FOLHA DE SP - 10/02
A difícil mistura entre jovens e veteranos gera profecias do apocalipse no futebol brasileiro
O TÉCNICO da seleção é empossado e admite estar fora de seu tempo. "Estou desatualizado!" A frase não é de Felipão, mas de Telê Santana em seu retorno ao comando, em fevereiro de 1986.
Otávio Pinto Guimarães, recém-eleito presidente da CBF, não precisava argumentar a favor de Telê, aprovado pela opinião pública. Mas insistia: "Vamos precisar de Telê, porque nosso projeto depende do ânimo do nosso povo!"
Qualquer semelhança não é mera coincidência. A dupla Otávio Pinto Guimarães/Nabi Abi Chedid comandava a CBF. Marin e Del Nero já estavam por perto e rezavam pela cartilha do populismo.

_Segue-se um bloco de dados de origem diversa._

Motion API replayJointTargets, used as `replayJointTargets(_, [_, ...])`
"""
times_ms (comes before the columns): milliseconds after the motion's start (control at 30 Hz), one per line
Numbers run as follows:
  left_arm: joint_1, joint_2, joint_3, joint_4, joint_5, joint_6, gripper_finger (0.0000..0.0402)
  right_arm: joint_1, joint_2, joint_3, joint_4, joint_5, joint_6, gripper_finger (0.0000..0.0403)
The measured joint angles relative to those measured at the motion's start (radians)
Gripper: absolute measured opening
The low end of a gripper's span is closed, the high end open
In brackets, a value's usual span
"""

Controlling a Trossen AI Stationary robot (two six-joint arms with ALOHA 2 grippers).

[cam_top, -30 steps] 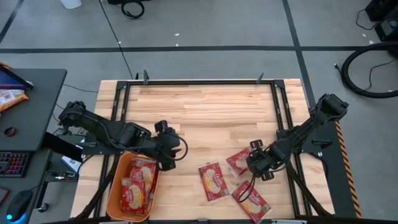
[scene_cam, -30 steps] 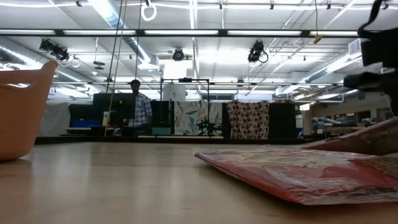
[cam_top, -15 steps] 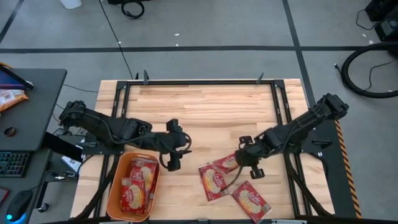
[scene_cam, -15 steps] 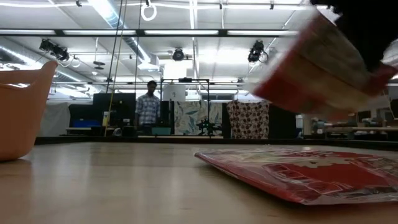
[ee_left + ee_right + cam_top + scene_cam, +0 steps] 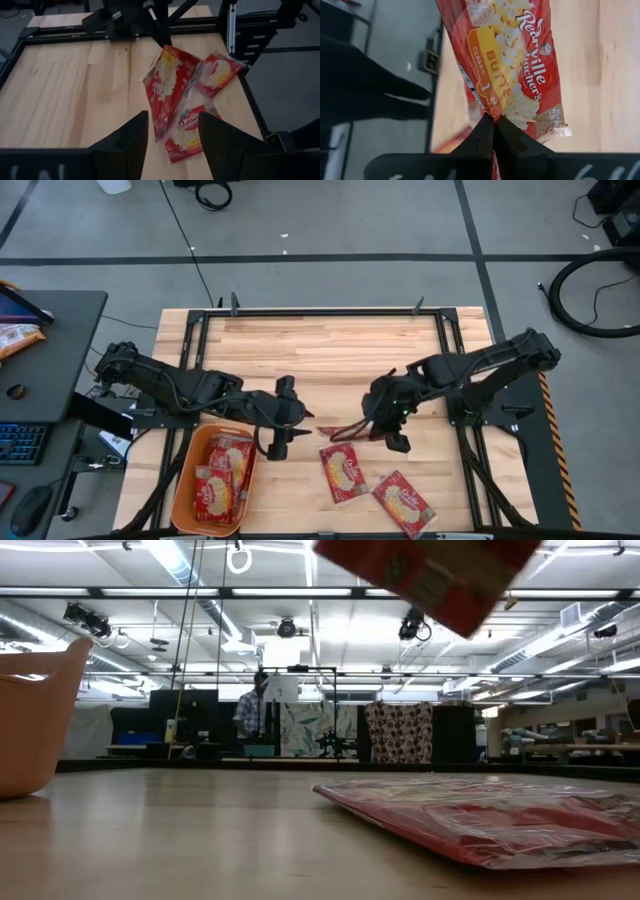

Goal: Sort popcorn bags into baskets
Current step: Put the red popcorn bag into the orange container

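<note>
- The two popcorn bags on the tabletop [image 5: 345,472] lie flat at about 6 o'clock from the centre, near the front edge, one [image 5: 404,502] a little further toward 5 o'clock. They lie apart from each other, which should leave room to pinch each by an edge.
- The orange basket [image 5: 181,485] sits at roughly 8 o'clock on the wooden tabletop [image 5: 330,350]. Red packets [image 5: 222,478] already lie inside it, so part of the sorting looks done.
- The left tool [image 5: 279,439] hovers just beside the basket's 2 o'clock corner. Its fingers [image 5: 127,142] are spread and carry nothing, seemingly ready to receive or reach for a bag.
- The right tool [image 5: 385,417] sits near the tabletop's centre, slightly toward 4 o'clock. Its tips are pressed together on the edge of a held popcorn bag [image 5: 512,65], pinching it.
- That held bag hangs off the tabletop, tilted, pointing toward 9 o'clock and the left tool. Holding it by one edge probably lets it drape freely for a drop or hand-over.
- Far beyond the tabletop, in the low view, a person [image 5: 252,715] stands in the room, well apart from the work.
</note>
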Motion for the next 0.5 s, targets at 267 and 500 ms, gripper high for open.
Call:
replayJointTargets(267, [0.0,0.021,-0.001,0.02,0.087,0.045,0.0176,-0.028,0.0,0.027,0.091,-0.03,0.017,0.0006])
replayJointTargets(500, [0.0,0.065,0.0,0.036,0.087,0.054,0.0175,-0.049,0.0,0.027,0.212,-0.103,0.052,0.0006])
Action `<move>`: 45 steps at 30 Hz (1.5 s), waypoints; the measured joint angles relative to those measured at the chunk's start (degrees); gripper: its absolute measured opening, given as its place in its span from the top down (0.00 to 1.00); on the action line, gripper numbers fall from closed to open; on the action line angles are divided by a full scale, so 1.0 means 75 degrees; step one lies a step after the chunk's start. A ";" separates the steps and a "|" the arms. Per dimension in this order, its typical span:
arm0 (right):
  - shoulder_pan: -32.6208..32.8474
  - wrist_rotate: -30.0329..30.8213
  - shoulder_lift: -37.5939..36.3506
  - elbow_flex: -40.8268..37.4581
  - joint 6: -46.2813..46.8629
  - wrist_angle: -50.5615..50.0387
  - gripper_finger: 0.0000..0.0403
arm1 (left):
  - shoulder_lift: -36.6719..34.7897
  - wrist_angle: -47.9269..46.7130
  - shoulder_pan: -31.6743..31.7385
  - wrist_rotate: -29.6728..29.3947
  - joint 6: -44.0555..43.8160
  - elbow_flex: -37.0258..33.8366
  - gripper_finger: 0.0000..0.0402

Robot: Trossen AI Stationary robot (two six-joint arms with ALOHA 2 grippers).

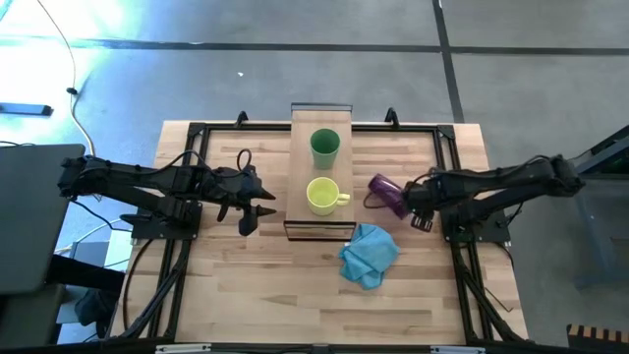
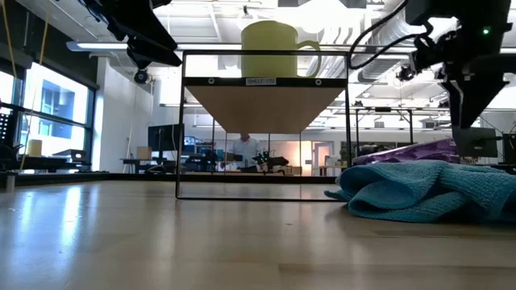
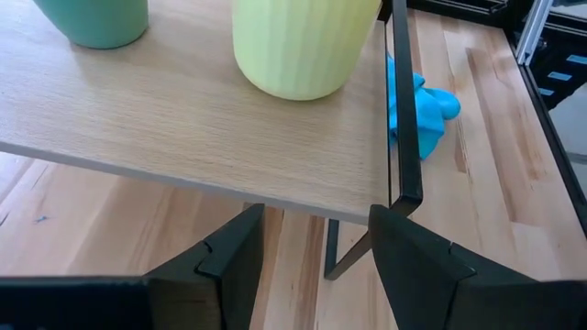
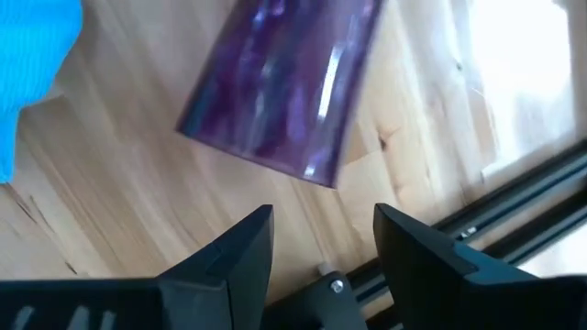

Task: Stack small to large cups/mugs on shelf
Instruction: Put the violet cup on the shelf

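The wooden bench carries everything; across its middle stands the shelf, a light-wood board on a dark frame, raised clear of the bench top. On the shelf sit the green cup, toward the far end, and the yellow mug nearer the front, handle pointing toward the right arm; the two stand apart, not nested. The purple tumbler lies on its side on the bench, just beside the shelf on the right arm's side, with the crumpled blue cloth near it toward the bench's front edge.

The right gripper hangs just beside the tumbler, fingers spread and holding nothing; its wrist view looks down on the tumbler lying across the boards. The left gripper waits on the other side of the shelf, also parted and empty, its fingers pointing at the shelf's edge below the mug.

The step in hand appears to be picking up the tumbler; no stacking is done yet. The next move likely calls for the right gripper to descend, close across the tumbler's body, then turn it upright; being smooth and round, it may roll away under a poorly centred pinch.
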 joint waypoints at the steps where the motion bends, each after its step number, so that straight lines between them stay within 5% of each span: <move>1: 0.0070 -0.0002 0.0002 -0.0106 -0.0028 0.0086 0.55 | 0.0000 0.0000 0.0000 0.0000 0.0000 0.0001 0.54; 17: 0.0377 0.1340 0.2071 -0.0650 0.0500 0.0292 0.55 | 0.0000 -0.0006 0.0000 0.0000 0.0026 0.0001 0.54; 30: 0.0337 0.2380 0.2955 0.0204 0.0390 0.0374 0.56 | 0.0001 -0.0174 -0.0003 0.0000 0.0026 0.0001 0.54; 34: 0.0206 0.2398 0.2955 0.0216 0.0390 0.0621 0.65 | 0.0001 -0.0256 -0.0002 0.0000 0.0006 0.0001 0.54; 41: -0.0134 0.2241 0.2955 0.0216 0.0143 0.1392 0.96 | 0.0000 -0.0402 -0.0003 0.0000 -0.0172 0.0002 0.54; 45: -0.0292 0.2256 0.2955 0.0216 0.0275 0.1506 0.98 | 0.0000 -0.0530 -0.0001 0.0001 -0.0200 0.0000 0.54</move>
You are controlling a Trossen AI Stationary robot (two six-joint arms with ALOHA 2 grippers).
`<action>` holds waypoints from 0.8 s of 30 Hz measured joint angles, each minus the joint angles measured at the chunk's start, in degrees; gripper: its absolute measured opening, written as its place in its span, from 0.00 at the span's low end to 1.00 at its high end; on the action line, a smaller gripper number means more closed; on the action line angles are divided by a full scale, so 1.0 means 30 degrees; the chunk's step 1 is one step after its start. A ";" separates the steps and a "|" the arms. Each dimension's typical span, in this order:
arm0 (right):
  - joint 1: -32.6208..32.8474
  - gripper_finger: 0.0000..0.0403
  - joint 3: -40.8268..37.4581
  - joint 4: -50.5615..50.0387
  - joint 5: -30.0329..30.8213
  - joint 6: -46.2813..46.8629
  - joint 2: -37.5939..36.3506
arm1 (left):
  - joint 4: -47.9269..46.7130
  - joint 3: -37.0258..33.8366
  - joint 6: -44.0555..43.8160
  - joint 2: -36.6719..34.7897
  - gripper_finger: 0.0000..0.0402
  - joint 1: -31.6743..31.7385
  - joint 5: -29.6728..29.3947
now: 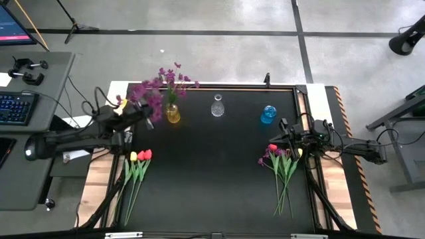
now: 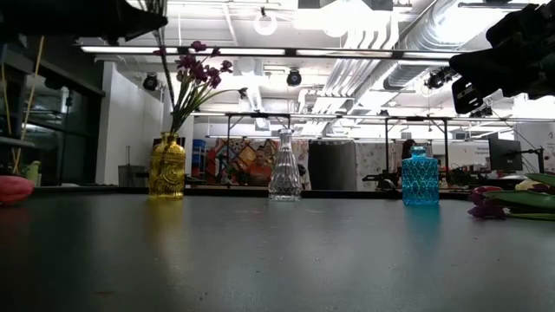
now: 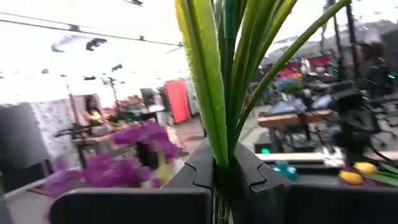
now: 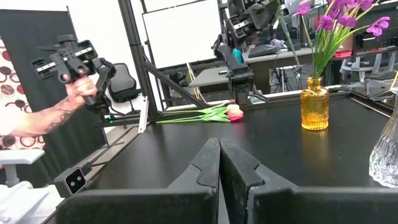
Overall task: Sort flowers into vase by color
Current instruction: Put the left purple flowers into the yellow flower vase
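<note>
My left gripper (image 1: 141,113) hovers at the table's far left, shut on a purple spray (image 1: 149,99) beside the yellow vase (image 1: 172,114). That vase holds more purple flowers (image 2: 198,65). A clear vase (image 1: 217,106) and a blue vase (image 1: 267,115) stand along the far edge. Yellow and red tulips (image 1: 139,157) lie flat at the left. At the right lies a mixed bunch (image 1: 282,162) of red, purple and yellow flowers. My right gripper (image 4: 219,155) is shut with nothing in it, and hovers just beyond that bunch. My left gripper pinches the purple spray's green stems and leaves (image 3: 221,146) between its two fingers. The stems run across the fingers and rise past their tips. The spray is lifted clear of the table, its blossoms (image 1: 150,98) toward the yellow vase.
A person's hand (image 4: 81,87) holds a control device beyond the table's left side. A desk with a keyboard (image 1: 16,106) stands left of the table. Bare black tabletop (image 1: 212,172) lies between the two flower piles.
</note>
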 joint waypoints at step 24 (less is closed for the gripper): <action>0.0000 0.00 0.0000 0.0003 -0.0003 0.0002 0.0000 | 0.1709 -0.0671 -0.0577 0.2019 0.00 0.3621 0.0540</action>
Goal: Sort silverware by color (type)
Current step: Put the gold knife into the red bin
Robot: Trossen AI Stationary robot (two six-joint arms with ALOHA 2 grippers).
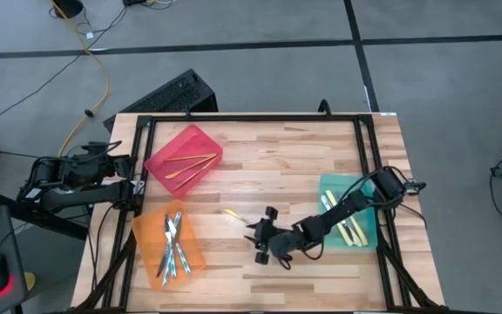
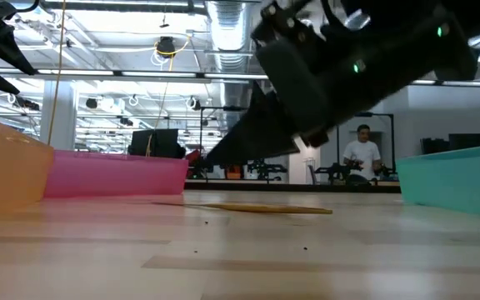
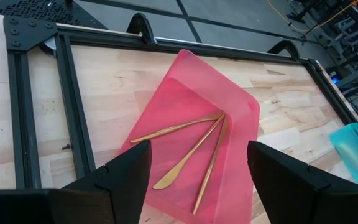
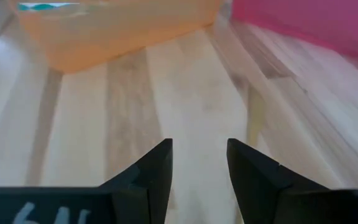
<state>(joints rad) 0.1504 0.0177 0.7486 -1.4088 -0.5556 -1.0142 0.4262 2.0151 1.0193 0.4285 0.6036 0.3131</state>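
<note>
Your right claw (image 1: 262, 241) hung low over the middle of the wooden surface (image 1: 268, 161), fingers parted with bare wood showing between them and nothing held. Just beyond its fingertips (image 4: 157, 165) lay a yellow-handled piece (image 1: 234, 214), flat on the surface and alone between the bins; in the right wrist view it showed only as a pale blurred strip (image 4: 255, 118), so you could not have told its type from there. In the low view it rested as a thin yellow line (image 2: 257, 208) under the dark claw (image 2: 307, 108).

Farther out, the orange bin (image 1: 146, 249) at the near left held several silvery-blue pieces (image 1: 172, 244) lying roughly lengthwise. The red bin (image 1: 168, 150), behind it, held three gold pieces (image 1: 190, 164), fanned out from a common end in the left wrist view (image 3: 194, 146). The green bin (image 1: 328, 187), at the right edge, held more yellow-handled pieces (image 1: 354, 228), partly hidden under your right arm.

Your left claw (image 3: 197, 171) waited at the surface's left edge, aimed at the red bin (image 3: 241, 112), its fingers (image 3: 126, 174) spread wide and empty.

A person (image 2: 362, 154) stood in the room beyond.
</note>
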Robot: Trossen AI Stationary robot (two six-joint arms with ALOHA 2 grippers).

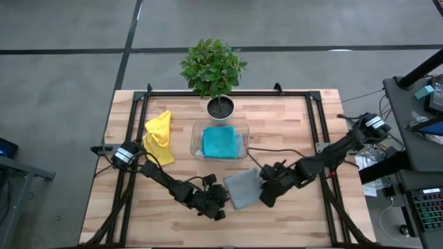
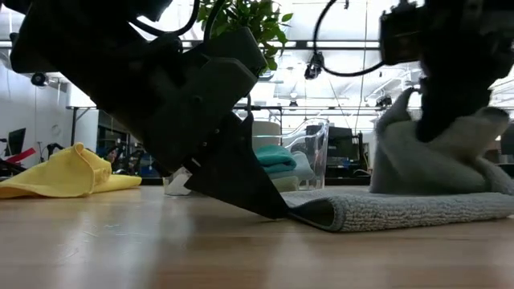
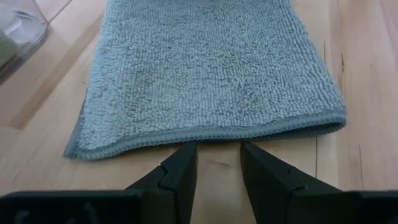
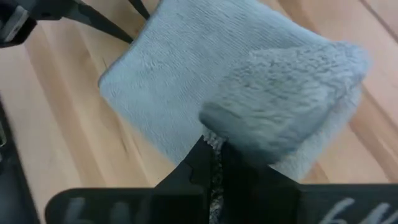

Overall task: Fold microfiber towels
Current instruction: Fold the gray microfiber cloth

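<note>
Step in hand: folding the grey towel (image 1: 242, 187), which lies on the table (image 1: 291, 117) at the front, between the two arms; judged mid-fold.
Right gripper (image 4: 214, 163): jaws clenched on the grey towel's edge; cloth is bunched and lifted into a hump on that side in the low view.
Left gripper (image 3: 219, 163): jaws parted with bare wood between them, grasping nothing; fingertips low at the table, just short of the towel's hemmed near edge.
Grey towel, rest of it: flat on the wood, one rounded edge curling beside the left arm's finger in the low view.
Other towels: yellow towel (image 1: 158, 136) crumpled at the table's left, well apart; teal towel (image 1: 221, 142) folded inside the clear tray (image 1: 196, 131) behind the work area, more cloth under it in the low view, colour hard to tell.
Plant (image 1: 213, 68): at the back edge, clear of the work.
Next move, judged: right side must carry its held edge across toward the opposite edge; left jaws need to pin or pinch the near hem so the cloth does not slide.
Risk, judged: soft pile may drag along the table and leave edges misaligned.
</note>
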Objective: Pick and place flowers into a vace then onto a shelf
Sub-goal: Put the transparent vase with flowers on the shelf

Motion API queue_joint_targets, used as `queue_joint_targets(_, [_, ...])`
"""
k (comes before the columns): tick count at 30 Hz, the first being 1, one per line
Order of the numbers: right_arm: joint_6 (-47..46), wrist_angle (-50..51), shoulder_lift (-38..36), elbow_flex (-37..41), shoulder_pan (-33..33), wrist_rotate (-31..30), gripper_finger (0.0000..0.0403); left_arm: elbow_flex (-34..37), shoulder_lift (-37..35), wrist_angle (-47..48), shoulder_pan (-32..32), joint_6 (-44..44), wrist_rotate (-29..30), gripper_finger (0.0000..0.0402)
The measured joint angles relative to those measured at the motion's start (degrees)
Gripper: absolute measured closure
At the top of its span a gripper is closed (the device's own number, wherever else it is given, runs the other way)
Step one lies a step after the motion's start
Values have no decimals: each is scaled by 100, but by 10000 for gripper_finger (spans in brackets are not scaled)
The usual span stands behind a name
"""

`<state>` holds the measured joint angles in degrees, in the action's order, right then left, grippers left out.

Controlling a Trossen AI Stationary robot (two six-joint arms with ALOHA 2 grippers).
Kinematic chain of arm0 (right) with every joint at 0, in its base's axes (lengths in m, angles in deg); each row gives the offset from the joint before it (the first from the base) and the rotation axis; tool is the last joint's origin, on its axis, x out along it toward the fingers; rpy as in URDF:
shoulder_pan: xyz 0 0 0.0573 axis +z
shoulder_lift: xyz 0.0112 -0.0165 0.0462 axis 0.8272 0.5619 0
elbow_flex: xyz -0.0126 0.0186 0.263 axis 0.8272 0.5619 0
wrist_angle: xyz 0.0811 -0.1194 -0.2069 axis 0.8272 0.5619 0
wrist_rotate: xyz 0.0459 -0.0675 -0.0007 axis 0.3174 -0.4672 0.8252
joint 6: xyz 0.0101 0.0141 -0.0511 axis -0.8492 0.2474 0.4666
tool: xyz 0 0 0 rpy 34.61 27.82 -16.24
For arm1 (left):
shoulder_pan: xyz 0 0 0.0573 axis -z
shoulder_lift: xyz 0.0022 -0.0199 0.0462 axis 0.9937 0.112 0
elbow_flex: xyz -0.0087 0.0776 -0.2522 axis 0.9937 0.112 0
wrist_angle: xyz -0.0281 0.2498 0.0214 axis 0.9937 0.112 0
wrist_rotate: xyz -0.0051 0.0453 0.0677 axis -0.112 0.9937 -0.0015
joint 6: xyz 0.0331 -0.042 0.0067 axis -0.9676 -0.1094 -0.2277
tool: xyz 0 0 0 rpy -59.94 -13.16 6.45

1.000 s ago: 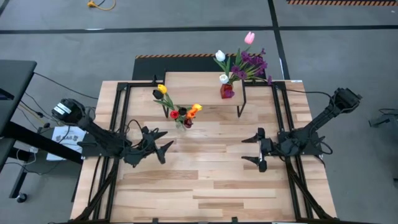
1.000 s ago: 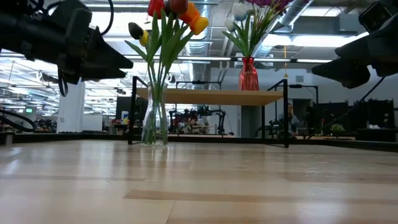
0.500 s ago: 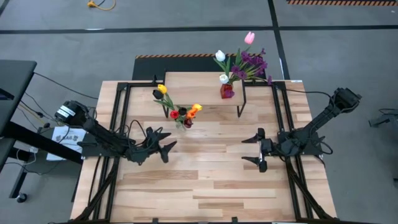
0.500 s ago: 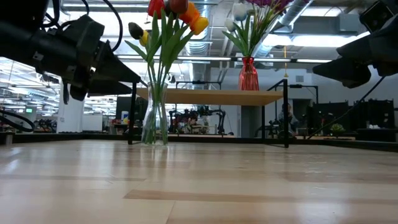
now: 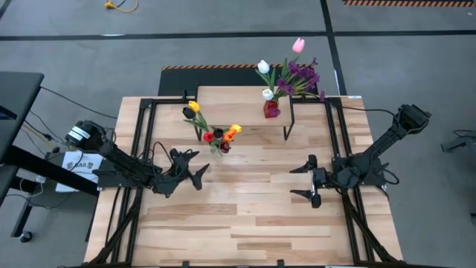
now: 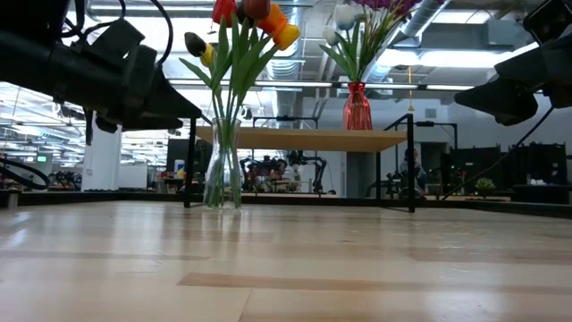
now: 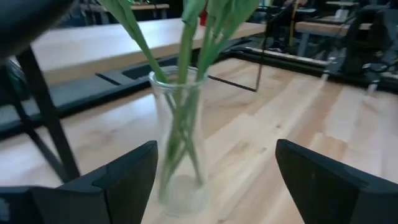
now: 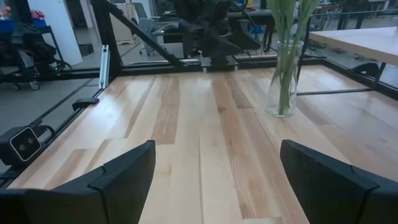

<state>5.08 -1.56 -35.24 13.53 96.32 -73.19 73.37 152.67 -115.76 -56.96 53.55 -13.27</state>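
Observation:
A clear glass vase (image 5: 217, 147) stands by its base on the plank table, just before the shelf's near left leg, and holds yellow, dark, red and orange flowers (image 5: 214, 128). The shelf (image 5: 242, 104) carries a red vase (image 5: 271, 109) with white and pink tulips and purple sprigs (image 5: 294, 73). My left gripper (image 5: 195, 165) is open, level, a short way left of the glass vase (image 7: 180, 137), which it faces. My right gripper (image 5: 299, 182) waits open at the table's right, pointing left toward the glass vase (image 8: 284, 81).
The shelf's thin black legs (image 6: 411, 161) stand on the table behind the glass vase (image 6: 222, 174). Black frame rails (image 5: 141, 149) run along the table's left and right sides. Bare planks (image 5: 245, 216) fill the near half of the table.
My left gripper has edged toward the glass vase, to the table's right, and its fingers have spread wider. My right arm and both vases have kept still.

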Motion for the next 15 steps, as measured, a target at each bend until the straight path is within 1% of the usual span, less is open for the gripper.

Sempre que alguém deseja profetizar o apocalipse do futebol brasileiro fala sobre 1966, quando também havia uma difícil mistura entre garotos, como Tostão, e veteranos como Bellini. Pela similaridade, os profetas transitavam naquele tempo, antes da segunda Copa do México. Em 1986, o Brasil era campeão mundial sub-20, como hoje.
Tinha jovens promissores, como Muller, Silas, o zagueiro Júlio César e Romário, a quem Telê não chamou. Também tinha gênios consagrados e decadentes -ou machucados- como Sócrates, Falcão, Cerezo e Zico. Os jovens eram verdes, os velhos, carcomidos.
Não estamos nem estávamos às portas do fim. Há e havia problemas. Desde 2009, o Brasil perdeu de Holanda, Alemanha, Inglaterra, França, Argentina... Não há profecias, mas ponderações. Uma delas, sobre a mudança de estilo das seleções de Mano Menezes x Felipão.
Com Mano, as linhas estavam mais juntas, compactas, como se joga na Europa. Com Felipão, o time se espalha mais, Ronaldinho arrisca passes longos -e erra!
Estamos desatualizados.
Sim, estamos, como dizia Telê. Felipão tem raízes no futebol do interior gaúcho... bico pro mato!
Em setembro de 2001, o Brasil perdeu da Argentina de Marcelo Bielsa. A Argentina era moderna, o Brasil arcaico. Em 2002, a Argentina foi eliminada na primeira fase da Copa, o Brasil foi campeão.
Existe um problema maior do que a atualização tática da seleção: ter ou não ter craques.
Em 1986, Telê não se atualizou. Arriscou, tentativa e erro, até montar um time-Frankenstein, meio adolescente, meio caduco. "Ele terá de usar a base de 82, ou essa base modificada", disse o cronista gaúcho Ruy Carlos Ostermann sobre Telê à revista "Placar", março de 1986.
Telê mesclou e não foi suficiente.
Em 2002, o Brasil ganhou com o mais puro Felipão. Não era moderno. Era bom!
Daqui até a Copa, o Brasil não vai praticar o futebol mais atualizado. Não é algo que se peça a Felipão. Pede-se que o atraso tático seja menos importante do que a escolha dos jogadores. Que os jovens não sejam tão verdes, os velhos não estejam amarelados.